:: WHAT IS EXPECTED ::
All of the data below should be output exactly as given.

********************

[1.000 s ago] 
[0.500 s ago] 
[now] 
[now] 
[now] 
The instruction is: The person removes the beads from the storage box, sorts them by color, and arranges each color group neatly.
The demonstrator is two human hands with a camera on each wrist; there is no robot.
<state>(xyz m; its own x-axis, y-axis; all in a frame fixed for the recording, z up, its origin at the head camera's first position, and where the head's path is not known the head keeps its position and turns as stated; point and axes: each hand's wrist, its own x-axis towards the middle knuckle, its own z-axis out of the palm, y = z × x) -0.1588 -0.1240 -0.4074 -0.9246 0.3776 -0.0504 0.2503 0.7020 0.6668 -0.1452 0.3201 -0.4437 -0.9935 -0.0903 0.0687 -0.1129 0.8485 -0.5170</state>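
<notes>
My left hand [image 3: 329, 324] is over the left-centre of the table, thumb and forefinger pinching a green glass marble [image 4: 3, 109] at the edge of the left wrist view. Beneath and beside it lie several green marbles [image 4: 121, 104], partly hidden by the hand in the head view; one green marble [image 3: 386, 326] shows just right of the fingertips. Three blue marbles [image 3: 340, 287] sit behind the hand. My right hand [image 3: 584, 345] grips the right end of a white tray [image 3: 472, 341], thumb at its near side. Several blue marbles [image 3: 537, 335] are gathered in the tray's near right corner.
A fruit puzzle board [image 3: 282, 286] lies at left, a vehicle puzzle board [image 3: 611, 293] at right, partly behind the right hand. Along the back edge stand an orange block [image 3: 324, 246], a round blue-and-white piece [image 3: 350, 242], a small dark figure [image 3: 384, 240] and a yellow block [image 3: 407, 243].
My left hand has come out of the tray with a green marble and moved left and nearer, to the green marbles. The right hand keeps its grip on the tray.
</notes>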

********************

:: OUTPUT ::
[1.000 s ago] 
[0.500 s ago] 
[now] 
[now] 
[now] 
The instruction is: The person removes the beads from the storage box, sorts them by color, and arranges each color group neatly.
The demonstrator is two human hands with a camera on each wrist; there is no robot.
<state>(xyz m; its own x-axis, y-axis; all in a frame fixed for the recording, z up, its origin at the head camera's first position, and where the head's path is not known the head keeps its position and turns as stated; point and axes: each hand's wrist, its own x-axis towards the middle knuckle, its own z-axis out of the palm, y = z × x) -0.1588 -0.1240 -0.4074 -0.9246 0.3776 -0.0504 0.2503 0.7020 0.6668 -0.1452 0.3201 -0.4437 -0.9935 -0.0903 0.0687 -0.1129 0.8485 -0.5170</state>
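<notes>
My left hand [image 3: 329, 324] is over the left-centre of the table, thumb and forefinger pinching a green glass marble [image 4: 3, 109] at the edge of the left wrist view. Beneath and beside it lie several green marbles [image 4: 121, 104], partly hidden by the hand in the head view; one green marble [image 3: 386, 326] shows just right of the fingertips. Three blue marbles [image 3: 340, 287] sit behind the hand. My right hand [image 3: 584, 345] grips the right end of a white tray [image 3: 472, 341], thumb at its near side. Several blue marbles [image 3: 537, 335] are gathered in the tray's near right corner.
A fruit puzzle board [image 3: 282, 286] lies at left, a vehicle puzzle board [image 3: 611, 293] at right, partly behind the right hand. Along the back edge stand an orange block [image 3: 324, 246], a round blue-and-white piece [image 3: 350, 242], a small dark figure [image 3: 384, 240] and a yellow block [image 3: 407, 243].
My left hand has come out of the tray with a green marble and moved left and nearer, to the green marbles. The right hand keeps its grip on the tray.
</notes>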

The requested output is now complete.